9:55 pm on Nov 2, 2002 (gmt 0)

10+ Year Member



Actually I don't know SEO anymore. I knew a bit when it didn't yet have a name and google wasn't even a thought in Larry or Sergey's brain yet...

I dabbled in a few languages like php/perl and some databases, but I'm not looking for a job, sorry.

There is of course a lot more to a crawler than that. They need to check the status of pages, to worry that they are crawling human generated (or "based on human generated) content...make sure that they are not crawling into an infinite loop...not to mention a million spam related issues...I'm sure it's really really tough. I bet 10% of the job is dealing with the WWW's good citizens, which make up 99.9% of the people. And 90% is dealing with the .1% of spammers and the .01% of very very clever spammers with lots of very very clever techniques up their sleeve.

If I were them, I'd cut off crawling any content within a domain beyond a certain number of links and have a human check those to make sure it isn't dynamically generated.

Yidaki

10:18 pm on Nov 2, 2002 (gmt 0)

WebmasterWorld Senior Member 10+ Year Member



Sorry, heretic, i didn't want to teach you or treat you like a seo kid, seriously! But, as you said, there are some big problems you'll have when you run a crawler based se. Not only regarding spam. Biggest problem i see is how to seperate the real cheating from "honest mistakes". There are many webmasters that have great (often the greatest) content but have no idea of seo or even factors of being penalized. You, robot, should seperate it, huhh ...

<added>BTW, "dynamically generated" is a phrase like "search engine optimization" - why good? why bad? I wouldn't like to have my dynamically generated sites cut off! My content sits inside a well organized database. This doesn't mean, it's no good.
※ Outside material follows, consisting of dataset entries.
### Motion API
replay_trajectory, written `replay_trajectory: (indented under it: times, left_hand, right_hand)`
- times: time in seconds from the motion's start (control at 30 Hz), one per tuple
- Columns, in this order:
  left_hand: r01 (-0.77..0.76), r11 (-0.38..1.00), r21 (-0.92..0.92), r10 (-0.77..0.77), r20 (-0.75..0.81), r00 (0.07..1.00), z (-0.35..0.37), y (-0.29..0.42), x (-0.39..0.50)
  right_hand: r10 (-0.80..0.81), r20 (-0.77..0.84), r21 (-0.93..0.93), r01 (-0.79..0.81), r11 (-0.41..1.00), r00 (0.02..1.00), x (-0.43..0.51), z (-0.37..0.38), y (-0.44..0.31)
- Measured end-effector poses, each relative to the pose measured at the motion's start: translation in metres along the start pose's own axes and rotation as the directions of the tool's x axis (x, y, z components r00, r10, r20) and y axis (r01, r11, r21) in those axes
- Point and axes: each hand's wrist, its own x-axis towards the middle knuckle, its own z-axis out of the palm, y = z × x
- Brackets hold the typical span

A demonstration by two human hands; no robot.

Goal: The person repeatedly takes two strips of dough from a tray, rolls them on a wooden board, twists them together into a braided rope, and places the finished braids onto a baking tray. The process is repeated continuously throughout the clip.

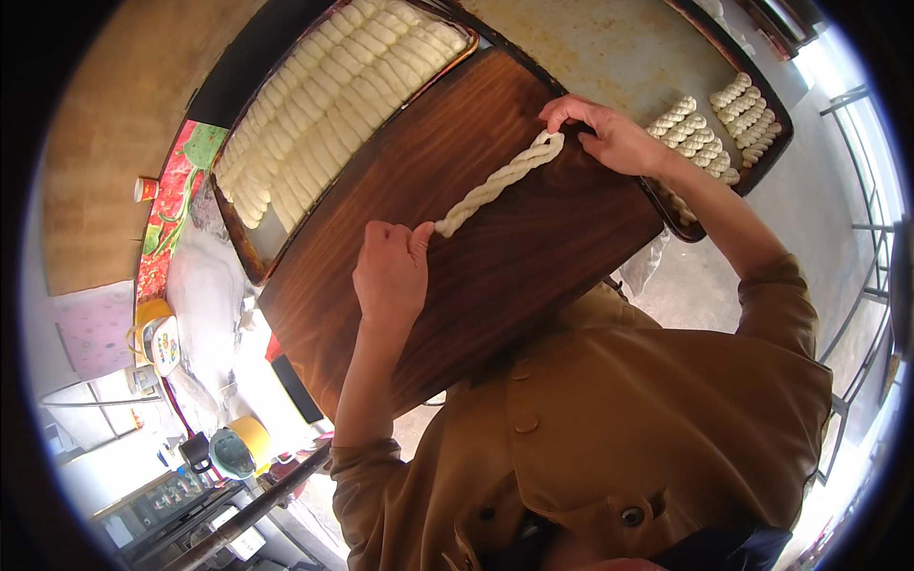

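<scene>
A twisted rope of pale dough (496,182) stretches between my two hands over a dark wooden board (457,300). My left hand (393,268) pinches its near-left end between thumb and forefinger. At the far right, the looped end of the dough hangs from the fingers of my right hand (603,135), with the loop's hole showing. Whether the middle of the rope rests on the wood or hangs just above it, I cannot tell.
Beyond the board lies a metal tray (268,243) packed with rows of plain dough strips (335,93). Another large baking tray (571,43), at upper right, bears several twisted dough pieces (689,132). A yellow pail (250,439) and a dark mug (194,451) stand at lower left.
</scene>
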Motion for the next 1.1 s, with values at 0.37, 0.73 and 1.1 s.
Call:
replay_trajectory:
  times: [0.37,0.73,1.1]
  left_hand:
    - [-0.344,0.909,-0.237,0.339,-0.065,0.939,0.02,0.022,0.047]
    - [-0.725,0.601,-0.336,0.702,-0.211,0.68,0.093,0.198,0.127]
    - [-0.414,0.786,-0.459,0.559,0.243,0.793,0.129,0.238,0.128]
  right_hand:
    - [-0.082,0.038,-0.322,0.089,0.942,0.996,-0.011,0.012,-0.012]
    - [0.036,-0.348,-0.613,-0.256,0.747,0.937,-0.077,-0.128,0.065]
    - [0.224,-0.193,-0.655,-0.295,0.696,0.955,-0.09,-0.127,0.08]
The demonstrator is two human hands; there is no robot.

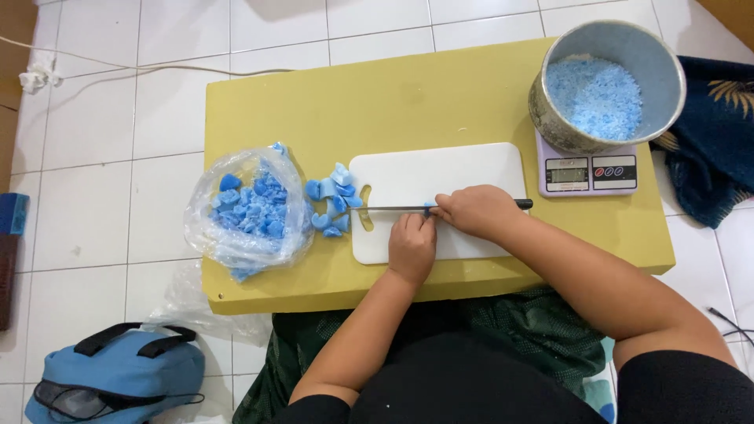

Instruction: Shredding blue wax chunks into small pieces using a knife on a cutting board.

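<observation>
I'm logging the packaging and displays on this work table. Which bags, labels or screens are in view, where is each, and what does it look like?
Clear plastic bag: left on the yellow table, open, crumpled, full of blue chunks.
Kitchen scale: table's right rear, under the metal bowl; pale lilac, small grey rectangular screen, two round buttons.
No labels or signs visible.

A yellow bench stands low on a white tiled floor. At its far right corner a small kitchen scale carries a dented metal bowl part-filled with fine pale-blue granules. On the floor at lower left lies a blue bag with black straps, crumpled clear plastic just beside it — and a thin white cord runs across the tiles at upper left. A dark patterned cloth lies to the right.
</observation>
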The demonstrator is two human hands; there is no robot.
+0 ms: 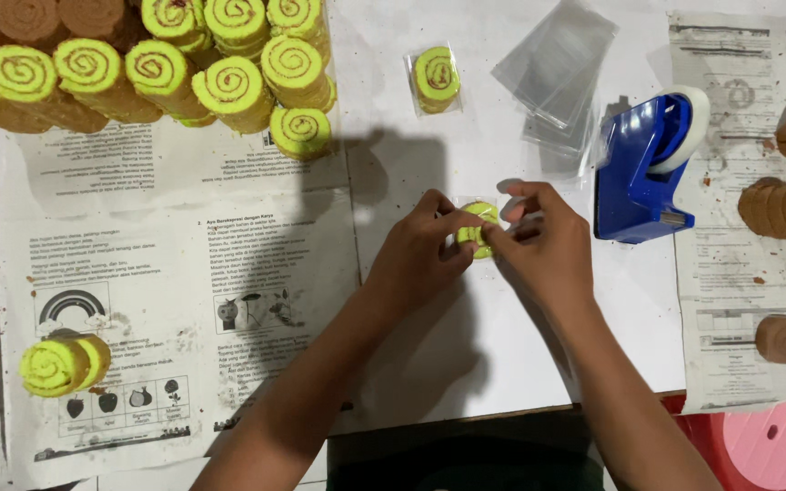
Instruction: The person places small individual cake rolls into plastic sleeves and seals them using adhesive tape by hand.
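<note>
Left hand [418, 247]: your fingers are curled narrow, pinching the left edge of the green roll slice [478, 225] in its clear wrapper.
Right hand [539, 238]: your thumb and fingers are closed narrow on the right side of the same slice — the two hands meet over it, touching.
Green roll slice: it sits between your hands, low over the white paper [429, 336], near the middle of the table; only its top part shows, the rest is hidden by your fingers.
Tape dispenser [640, 173]: blue, just right of your right hand, apart from it.
Clear bags [555, 73]: a loose stack lying beyond your hands, beside the dispenser.
Wrapped slice [435, 80]: one green spiral slice already in a clear bag, well beyond your hands, left of the stack.
Green rolls [175, 64]: a pile of spiral-ended slices at the far left — resting on printed newspaper [184, 273].
Pair of slices [64, 364]: two green ones at the near left, well apart from your hands.
Brown rolls [782, 209]: several at the right edge on more printed paper.
</note>
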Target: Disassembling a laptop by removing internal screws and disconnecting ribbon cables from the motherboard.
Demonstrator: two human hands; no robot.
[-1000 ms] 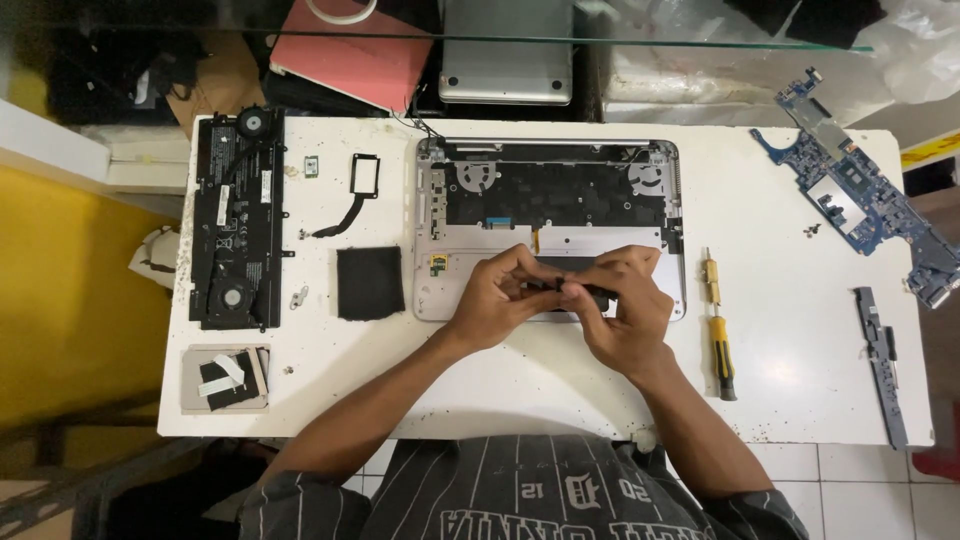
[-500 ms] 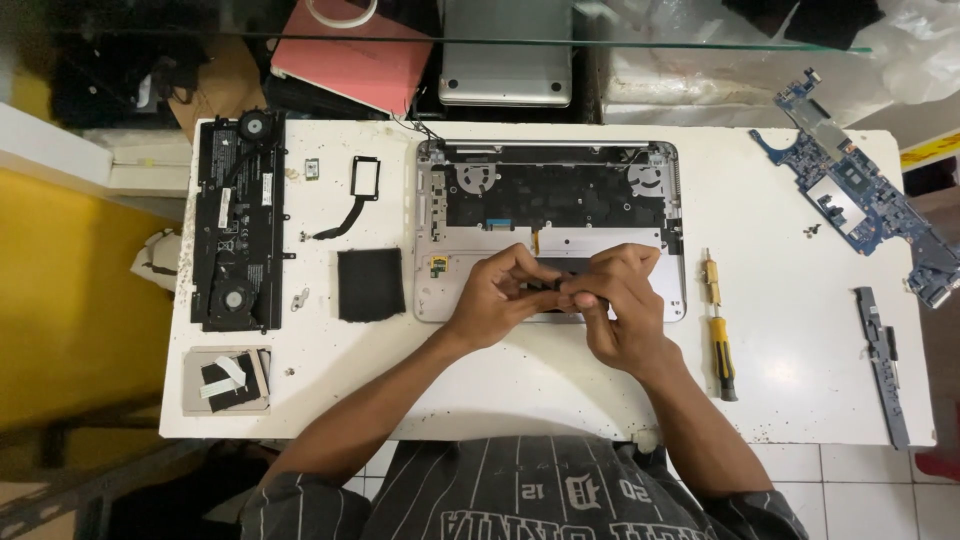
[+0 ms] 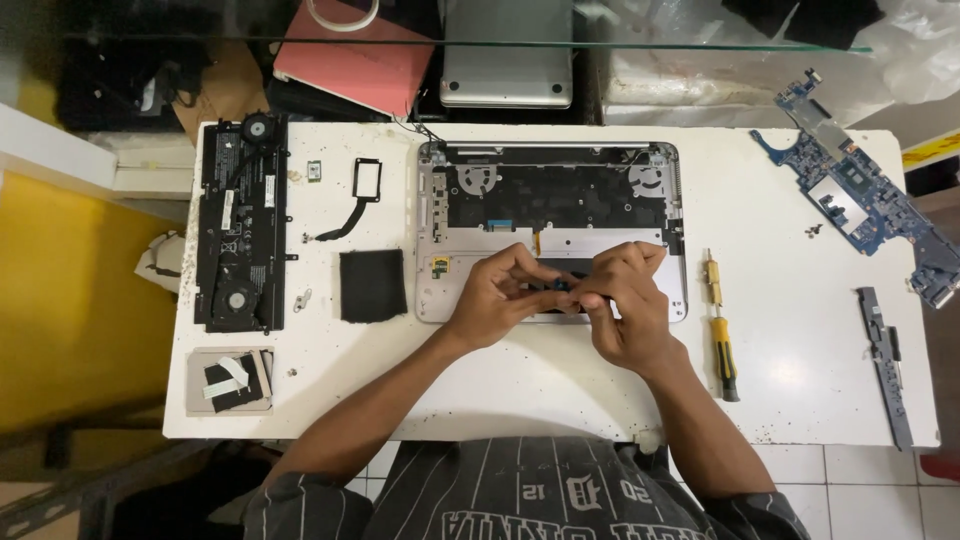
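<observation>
An opened silver laptop chassis (image 3: 560,190) lies on the white table (image 3: 800,330), its insides showing. My left hand (image 3: 497,295) and my right hand (image 3: 625,305) meet over the chassis's front edge. Both pinch a small dark part (image 3: 557,284) between their fingertips. What the part is I cannot make out; the fingers hide most of it.
A black battery with fans (image 3: 240,225) lies at the left, next to a black square pad (image 3: 372,285) and a loop cable (image 3: 358,195). A yellow-handled screwdriver (image 3: 722,335) lies right of my hands. A blue circuit board (image 3: 860,195) and a grey bar (image 3: 885,360) sit at the right.
My fingers have shifted slightly on the small dark part. Nothing else on the table has moved.
</observation>
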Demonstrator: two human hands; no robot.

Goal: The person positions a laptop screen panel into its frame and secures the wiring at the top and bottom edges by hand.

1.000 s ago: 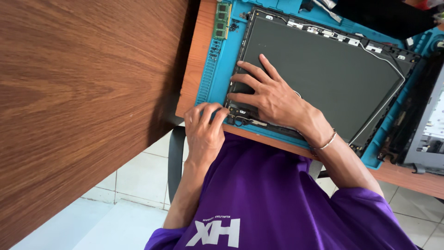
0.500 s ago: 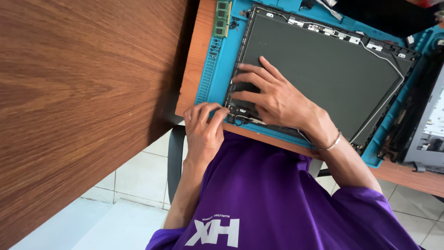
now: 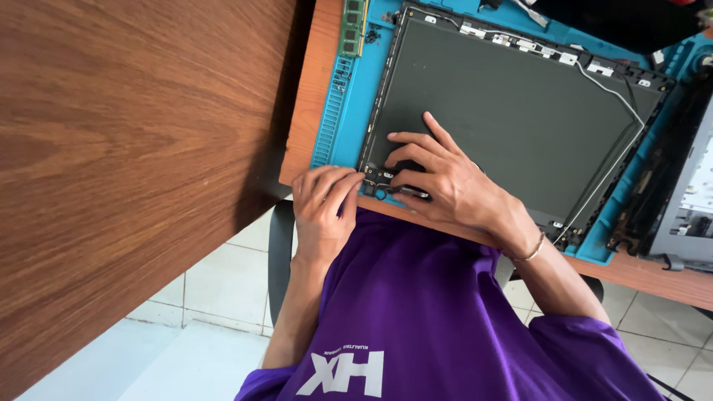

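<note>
Right now both hands work at the near-left corner of a dark laptop lid panel (image 3: 512, 111) lying flat on a blue repair mat (image 3: 349, 126), which sits on an orange-brown table (image 3: 304, 126). Left hand (image 3: 321, 212) is curled at the table edge, fingertips bunched against a small black hinge bracket (image 3: 379, 180) at that corner; can't tell if it's pinching it or just pressing. Right hand (image 3: 445, 182) lies on the panel w/ fingers spread, index and thumb bent down to the same bracket area, touching a thin dark part there; grip unclear. Hands sit just beside each other, not touching. Along the mat's left strip: a green memory stick (image 3: 353, 26), upright lengthwise, w/ a little cluster of black screws (image 3: 371, 35) just beside it. A thin white cable (image 3: 616, 160) runs along the panel's right edge. Far right, a grey chassis part (image 3: 691, 208) w/ a pale label, cut off by the frame. Big wood-grain board (image 3: 134, 148) fills the left side, hiding the table's left end. Purple shirt (image 3: 423, 312) w/ white lettering blocks the near table edge; chair and tiled floor (image 3: 200, 327) show beneath.
</note>
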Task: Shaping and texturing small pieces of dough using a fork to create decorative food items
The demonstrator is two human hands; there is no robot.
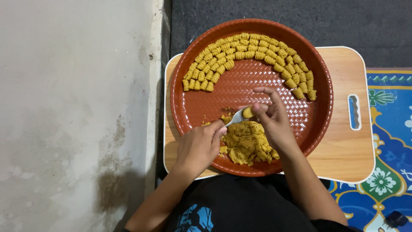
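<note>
The left hand [198,146] is curled shut around the handle of a metal fork [235,118]. Only the shiny front part of the fork sticks out past the fingers; the handle is hidden inside the fist. The right hand [271,122] has its thumb and first fingers pinched together on a small yellow bit of dough [248,112], pressing it onto the fork. Its other fingers are bent and a little apart.

Both hands are over the near half of one big round red tray [315,114] with a woven pattern on it. One lump of yellow dough [246,144] sits by the near rim of the tray, right under the hands, and the right wrist covers part of it. A few crumbs [226,115] lie beside the fork.

Along the far rim of the tray, many small ridged dough pieces [246,47] lie in a curved band, two or three rows deep. There are too many and they are too close together to count well.

The tray rests on one wooden board [343,141] with a slot handle at its right edge. The tray hides most of the board. A grey floor [73,107] is on the left and a blue patterned mat [390,150] on the right, cut off by the picture's edge.
</note>
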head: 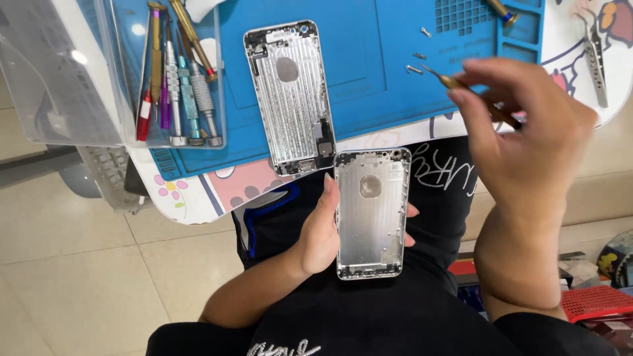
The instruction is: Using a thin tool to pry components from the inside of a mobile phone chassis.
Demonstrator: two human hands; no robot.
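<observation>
My left hand point(322, 227) holds a bare silver phone housing point(371, 214) over my lap, inside facing up, thumb along its left edge. A second phone housing point(290, 95) with parts and cables still inside lies on the blue work mat point(369, 59), just above the held one. My right hand point(527, 138) is raised at the mat's right edge, pinching a brass-coloured screwdriver point(471, 92) whose tip points at two small screws point(415, 62) on the mat.
A clear tray point(128, 79) at the left holds several screwdrivers point(178, 72). Metal tweezers point(595, 56) lie at the far right of the table. Another screw point(426, 31) sits higher on the mat. A red basket point(597, 303) and boxes stand on the floor at the right.
</observation>
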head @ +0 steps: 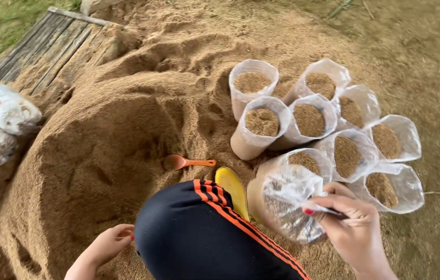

But if you speak of dynamically generated subdomains (wildcards) or generated doorway / simply cheating pages, i'd agree!</added>

heretic

10:47 pm on Nov 2, 2002 (gmt 0)

10+ Year Member



Hi Yidaki,

I think we may have a little miscommunication...I wasn't offended at all. I was just saying that I know very little about seo, I'm just enjoying this for the fun of it...I like to understand the technology...

I'm also not building a robot or crawler. Google seems to do a great job :)

But I'm just curious how their crawler works...

Sounds like you have built your own crawler? Just for fun? You have a search engine?